Amerika

Furthest Right

Free speech

When at this blog we talk about how “universal” and “absolute” concepts like rights are destined to fail, because they are too rigid and too all-encompassing to avoid radical clashes, we are saying something unpopular.

Most people consider “rights” and “freedoms” to be part of Western culture, forgetting that these ideas are only a few centuries old — in this incarnation. They have existed elsewhere, in other dying societies.

The modern ideal of society is a flat hierarchy. Everyone is equal. Thus no one can stop someone else from doing anything, barring a violation of that person.

Pithy (but stupid) statements like “Your freedom ends where mine begins” and other formulations of the sort are not designed to be informative; they’re bragging, like a THIS HOUSE PROTECTED BY SMITH AND WESSON sign.

In reality, “rights” and “freedoms” clash, and instead of providing a balance view, our society seesaws out of balance at that point:

New Mexico man’s decision to lash out with a billboard ad saying his ex-girlfriend had an abortion against his wishes has touched off a legal debate over free speech and privacy rights.

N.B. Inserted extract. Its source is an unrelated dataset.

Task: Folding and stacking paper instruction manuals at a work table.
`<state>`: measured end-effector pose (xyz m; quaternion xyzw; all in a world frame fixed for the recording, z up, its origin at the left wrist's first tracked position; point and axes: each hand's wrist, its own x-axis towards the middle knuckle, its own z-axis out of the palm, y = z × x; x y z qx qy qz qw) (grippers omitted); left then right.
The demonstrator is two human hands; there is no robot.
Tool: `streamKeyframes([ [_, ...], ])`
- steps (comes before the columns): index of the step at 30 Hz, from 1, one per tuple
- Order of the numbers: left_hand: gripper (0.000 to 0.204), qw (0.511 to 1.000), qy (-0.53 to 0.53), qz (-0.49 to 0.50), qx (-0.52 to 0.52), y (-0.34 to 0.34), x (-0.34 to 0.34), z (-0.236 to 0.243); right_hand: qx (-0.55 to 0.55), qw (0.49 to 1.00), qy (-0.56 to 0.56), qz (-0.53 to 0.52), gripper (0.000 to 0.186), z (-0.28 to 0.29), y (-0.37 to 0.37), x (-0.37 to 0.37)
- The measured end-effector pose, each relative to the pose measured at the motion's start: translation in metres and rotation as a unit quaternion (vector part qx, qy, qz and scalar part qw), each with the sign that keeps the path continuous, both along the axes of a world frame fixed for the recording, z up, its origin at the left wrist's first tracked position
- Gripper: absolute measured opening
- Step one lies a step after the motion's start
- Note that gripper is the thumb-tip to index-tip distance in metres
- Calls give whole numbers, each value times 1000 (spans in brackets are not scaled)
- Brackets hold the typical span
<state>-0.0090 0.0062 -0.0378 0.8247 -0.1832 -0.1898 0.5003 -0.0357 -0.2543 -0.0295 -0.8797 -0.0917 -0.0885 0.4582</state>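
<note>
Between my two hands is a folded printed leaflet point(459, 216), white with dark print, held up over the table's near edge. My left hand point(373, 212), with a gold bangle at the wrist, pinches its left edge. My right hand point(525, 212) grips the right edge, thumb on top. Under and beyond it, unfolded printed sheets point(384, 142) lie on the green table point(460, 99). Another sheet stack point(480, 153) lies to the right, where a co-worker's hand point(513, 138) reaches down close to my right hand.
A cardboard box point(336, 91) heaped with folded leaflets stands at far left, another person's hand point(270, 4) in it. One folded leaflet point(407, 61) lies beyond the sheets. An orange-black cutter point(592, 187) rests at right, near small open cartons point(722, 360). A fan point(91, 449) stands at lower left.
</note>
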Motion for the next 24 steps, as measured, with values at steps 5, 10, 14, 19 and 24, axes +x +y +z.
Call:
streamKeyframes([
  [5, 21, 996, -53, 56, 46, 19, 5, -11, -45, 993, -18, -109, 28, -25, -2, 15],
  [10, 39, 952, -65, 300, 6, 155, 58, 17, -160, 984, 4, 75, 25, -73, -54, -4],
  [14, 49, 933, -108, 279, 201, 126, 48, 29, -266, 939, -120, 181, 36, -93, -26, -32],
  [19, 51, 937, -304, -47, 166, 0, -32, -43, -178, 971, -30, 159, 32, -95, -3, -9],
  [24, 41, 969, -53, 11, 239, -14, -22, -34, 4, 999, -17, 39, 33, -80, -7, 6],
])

The sign on Alamogordo’s main thoroughfare shows 35-year-old Greg Fultz holding the outline of an infant. The text reads, “This Would Have Been A Picture Of My 2-Month Old Baby If The Mother Had Decided To Not KILL Our Child!”

Fultz’s ex-girlfriend has taken him to court for harassment and violation of privacy. A domestic court official has recommended the billboard be removed.

But Fultz’s attorney argues the order violates his client’s free speech rights. – AP

Of course his rights have been violated. This is a court siding with the perceived “victim,” who imagines she can do whatever she wants without consequences.

However, our sympathies go out to her as well. What he did was a mean trick. What she did — aborting his child — was probably also mean. Yet if they had been married, this dispute would have been easier.

The fundamental point is that rights clash because they are absolute. Barring interfering with another’s rights, we should be able to do or say anything. But when are we interfering, and when is it part of the dialogue?

There’s at least ten thousand years of expensive legal arguments to decide that very point. But because the numb dummies out there like the big convenient concept of absolute rights, that’s what we’ll do.

Smarter societies had councils of wise elders or brave aristocrats who decided such issues. Any panel with an IQ over fifty would immediately see that the problem here isn’t speech, but resolving the issues between these two people.

That’s just too …intelligent… for our modern time.